Dear @BareqAZ and @jtesta,

Let me add some information to your conversation about CVE-2002-20001 and CVE-2022-40735, as the author of these CVEs.

I completely agree that the comprehensive check of weather a server is vulnerable to the D(HE)at attack (D(HE)ater is the name of the PoC implementation) is a difficult task. I also agree that rate limiting can be effective against this and other types of DoS attacks, making it indispensable.

However, the effectiveness of the D(HE)at attack (CVE-2002-20001) higly depends on the Diffie-Hellman (DH) implementation of the underlaying cryptographic library beyond the server configuration. In the SSH protocol an attacker can enforce two modular exponentiations (the resource demanding part of the DH key exchange, by sending KEX init and DH KEX/GEX init messages to the server. It means that 100% utilization on a single CPU core can be achived by sending half as many messages as many modular exponentiations the CPU core can calculate (not considering other task should be done during the handshake).

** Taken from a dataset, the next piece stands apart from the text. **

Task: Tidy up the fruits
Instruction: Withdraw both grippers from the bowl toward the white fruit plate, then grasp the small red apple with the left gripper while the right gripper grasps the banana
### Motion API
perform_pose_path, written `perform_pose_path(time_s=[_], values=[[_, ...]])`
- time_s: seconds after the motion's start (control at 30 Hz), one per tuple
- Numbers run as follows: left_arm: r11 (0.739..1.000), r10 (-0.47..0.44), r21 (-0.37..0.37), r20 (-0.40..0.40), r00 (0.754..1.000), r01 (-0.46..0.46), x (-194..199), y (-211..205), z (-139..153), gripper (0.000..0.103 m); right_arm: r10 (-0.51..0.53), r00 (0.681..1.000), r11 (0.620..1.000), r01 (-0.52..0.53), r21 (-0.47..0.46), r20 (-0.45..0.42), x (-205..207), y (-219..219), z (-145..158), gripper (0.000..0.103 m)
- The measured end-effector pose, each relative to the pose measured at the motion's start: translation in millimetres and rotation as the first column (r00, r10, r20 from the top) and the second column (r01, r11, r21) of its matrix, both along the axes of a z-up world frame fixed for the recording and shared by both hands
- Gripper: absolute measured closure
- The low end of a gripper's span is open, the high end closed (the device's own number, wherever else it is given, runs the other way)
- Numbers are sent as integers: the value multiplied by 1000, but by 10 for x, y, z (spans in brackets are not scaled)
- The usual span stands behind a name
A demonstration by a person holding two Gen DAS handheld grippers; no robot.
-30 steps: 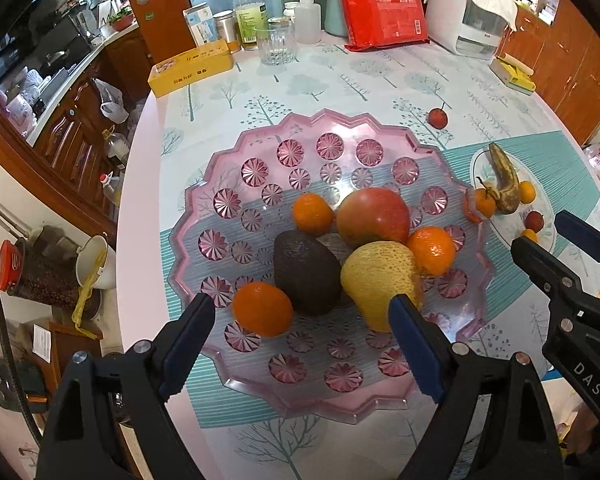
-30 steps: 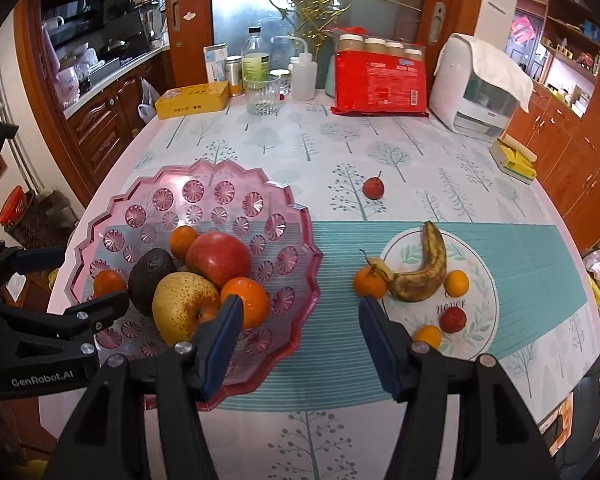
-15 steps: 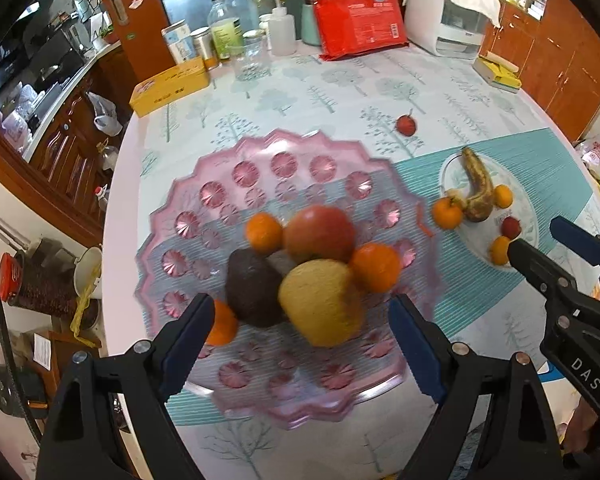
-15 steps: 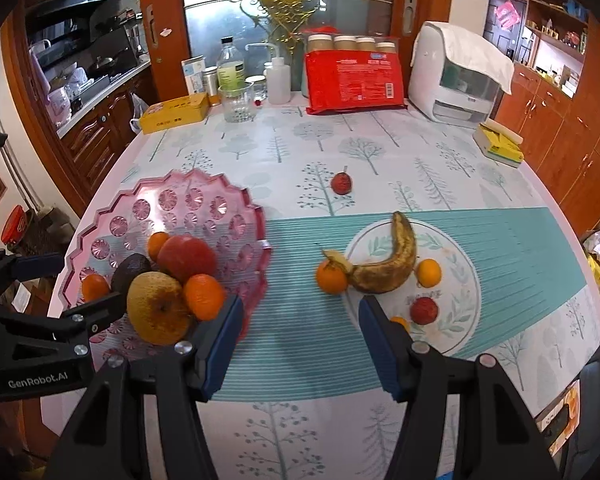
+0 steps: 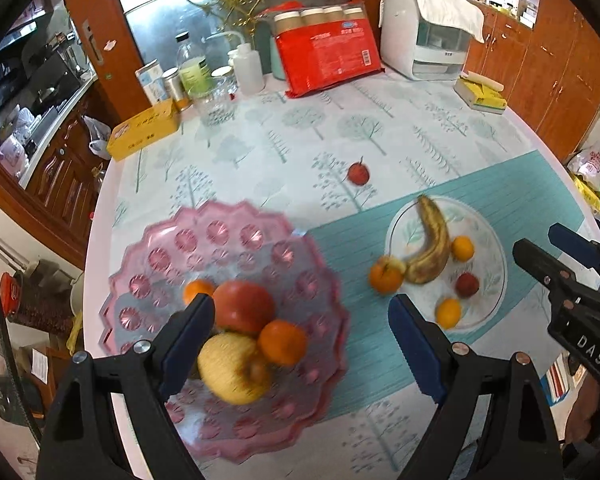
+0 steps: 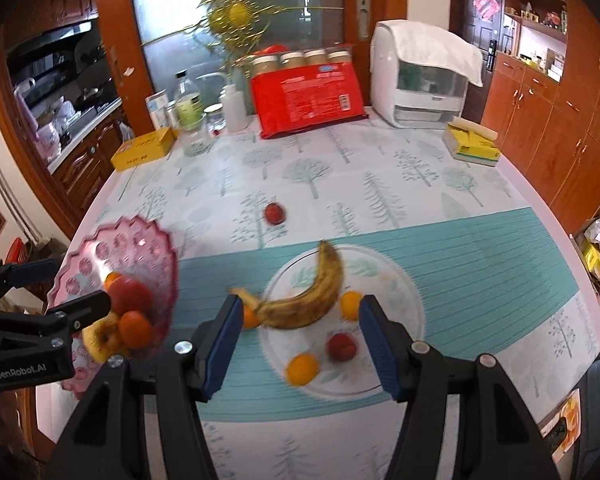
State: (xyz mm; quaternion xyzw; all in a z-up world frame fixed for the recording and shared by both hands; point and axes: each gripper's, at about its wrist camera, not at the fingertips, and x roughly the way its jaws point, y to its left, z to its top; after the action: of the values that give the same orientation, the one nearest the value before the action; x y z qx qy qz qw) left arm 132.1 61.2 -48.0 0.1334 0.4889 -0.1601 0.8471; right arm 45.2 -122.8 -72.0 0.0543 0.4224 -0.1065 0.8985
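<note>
The left claw [image 5: 300, 344] is hanging with its fingers apart above the pink bowl [image 5: 172, 256], gripping nothing. The right claw [image 6: 300, 344] is also gaping wide, empty, over the white plate [image 6: 396, 280]. On that plate a banana [image 6: 316, 296] is lying among small oranges. A small red fruit [image 6: 275, 213] is sitting on the worktop [image 6: 380, 168] beyond the plate, well apart from it.

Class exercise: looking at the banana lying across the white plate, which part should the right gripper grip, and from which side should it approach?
Grip the banana at its thick middle, coming down from above with the fingers across its width. It lies flat and curved on the white plate; its stem end overhangs the rim beside an orange, so the ends are probably narrower, more crowded holds. The right gripper is open.
</note>
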Motion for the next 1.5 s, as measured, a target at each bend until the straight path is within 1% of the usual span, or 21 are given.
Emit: perform_pose_path(time_s=[0.23,0.37,0.43,0.57,0.67,0.73,0.83,0.97,1.03,1.07,1.1,1.23,1.3,1.37,1.5], values=[[1000,9,17,29,1000,-9,302,-473,59,15,19,1000,1000,-19,21,-4,228,-536,5,43],[999,20,26,18,1000,-20,594,-696,6,15,71,997,996,-69,48,-28,445,-703,-123,43],[999,17,44,12,1000,-18,763,-810,-57,15,98,994,993,-95,76,-50,561,-746,-225,43],[995,-12,94,-18,1000,13,1094,-1048,-279,15,153,979,978,-131,165,-132,846,-765,-553,43],[992,-26,124,-60,998,33,1301,-1194,-515,15,176,966,964,-131,232,-189,1037,-757,-823,43],[990,-23,135,-96,995,36,1425,-1268,-684,15,180,960,959,-122,256,-216,1120,-746,-957,43],[993,-9,117,-139,990,25,1564,-1329,-890,15,172,950,955,-96,280,-260,1229,-761,-1151,43],[997,23,73,-162,987,-11,1704,-1375,-1070,15,169,939,948,-73,309,-298,1291,-794,-1314,44],[998,44,50,-173,984,-35,1767,-1387,-1151,15,179,934,946,-78,315,-308,1307,-791,-1357,47],[998,52,43,-176,983,-46,1795,-1392,-1186,16,185,931,944,-79,319,-315,1312,-778,-1388,52],[998,63,37,-178,982,-57,1825,-1406,-1229,18,190,928,943,-81,324,-320,1314,-771,-1408,55],[996,86,30,-188,978,-82,1900,-1458,-1353,25,200,929,944,-98,314,-312,1320,-734,-1423,59],[995,98,24,-194,976,-95,1927,-1481,-1415,30,211,929,942,-110,317,-305,1328,-718,-1429,64],[994,113,13,-203,973,-113,1958,-1491,-1467,34,211,930,942,-111,316,-300,1331,-720,-1427,65],[988,146,-8,-226,963,-152,2008,-1486,-1580,46,214,932,929,-103,355,-291,1316,-810,-1413,68]])
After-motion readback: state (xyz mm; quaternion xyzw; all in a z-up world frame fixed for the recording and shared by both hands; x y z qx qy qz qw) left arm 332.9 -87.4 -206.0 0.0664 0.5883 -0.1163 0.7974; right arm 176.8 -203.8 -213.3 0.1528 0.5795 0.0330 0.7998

One can get concrete numbers by running the following command:

openssl speed ffdh

The output of that command contains how many DH operations a single CPU core is able to perform using different public key sizes. It can be a few thousands in the case of a 2048-bit keys, but it also can be a few hundreds using a 8192-bit keys. This amount dramatically decreases if the implementation is vulnerable to "long exponent" issue (CVE-2022-40735), as OpenSSL was up to version 3.0.6. The DH key generation speed can be 10 ops/sec or lower in a low-end CPU, using 8192-bit key size. Fortunately, even if OpenSSH uses an OpenSSL version vulnerable to CVE-2022-40735, it does not become affected as it sets DH exponent sizes.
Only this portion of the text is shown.